«La transformación es rentable para Endesa y para el pueblo»

F. Fernández AS PONTES

FERROL

Entrevista | Jesús Ramos Lage Ramos se podría haber prejubilado hace tres años pero se quedó para ver la adaptación de la central, un proyecto que él impulsó para garantizar la continuidad de la empresa

06 may 2005 . Actualizado a las 07:00 h.

Jesús Ramos Lage es uno de los artífices de la transformación de la central, tanto de la que se acometió en los años 90 para quemar una mezcla de lignito local y de hulla subituminosa, como de la que ahora se trae entre manos Endesa para utilizar sólo carbón indonesio. Por eso este químico pontés de 55 años sigue en activo, aunque podría haberse prejubilado con 52. Es, de hecho, el segundo hombre más viejo de la térmica. -Se comenta por los pasillos de Endesa que si no hubiera sido por usted la central ya no existiría. -La central fue diseñada para quemar exclusivamente lignito local y se suponía que cuanto éste se agotase cesaría la actividad. Pero nosotros siempre vimos la posibilidad de continuar con carbón importado. Le presentamos a la dirección un proyecto, un traje a medida con ventajas desde todos los puntos de vista: era una buena oportunidad de negocio y se prolongaba la actividad de Endesa. Desde luego creo que la transformación es realmente algo beneficioso y rentable para Endesa y para el pueblo. Aunque en su momento fue una idea novedosa que algunos consideraron medio alocada. -Entonces estará nervioso esperando el momento en que el primer grupo funcione sólo con hulla. -Estoy como esperando el parto, expectante por ver cómo se comporta. -Y luego, a casa. -Sí, a final de año. -¿Le dará pena?. -Pena no. Tengo muchas aficiones. -¡Ah sí! Usted pesca, toca la guitarra... ¿Qué música le gusta? -The Zeppellin, The Beatles... los clásicos. Me pillas un poco de sorpresa, la verdad, pero lo mismo me gusta la salsa que el jazz; ahora me llama la atención Nora Jones.

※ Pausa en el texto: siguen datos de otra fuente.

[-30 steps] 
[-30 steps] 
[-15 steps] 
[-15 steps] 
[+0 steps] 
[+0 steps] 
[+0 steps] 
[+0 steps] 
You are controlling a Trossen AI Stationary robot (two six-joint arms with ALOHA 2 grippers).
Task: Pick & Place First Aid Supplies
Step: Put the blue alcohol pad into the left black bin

Casi me gustan los mismos que a mis hijos. -Al fin tendrá tiempo para tocar la guitarra. -Sí, con mis hijos. A veces me dejan tocar con ellos. En casa hay catorce guitarras. -Eche a volar la imaginación, ¿en qué otras cosas va a entretenerse? -En leer cosas estrambóticas, sobre cosmología. Bueno, y el que tenga un jardín y un tallercito para hacer chapuzas... no se aburrirá nunca. -Es también un gran ecologista, ¿cómo se entiende trabajando aquí? -Soy partidario del desarrollo sostenible y de controlar la explosión demográfica limitando nuestro crecimiento como especie. Ahora somos seis mil millones y eso significa consumir recursos y no puedes negarle a los países del tercer mundo lo que tú tienes. Además, aquí se ha elegido la combustión de este nuevo combustible [la hulla], que es lo menos malo. Con algo hay que producir electricidad.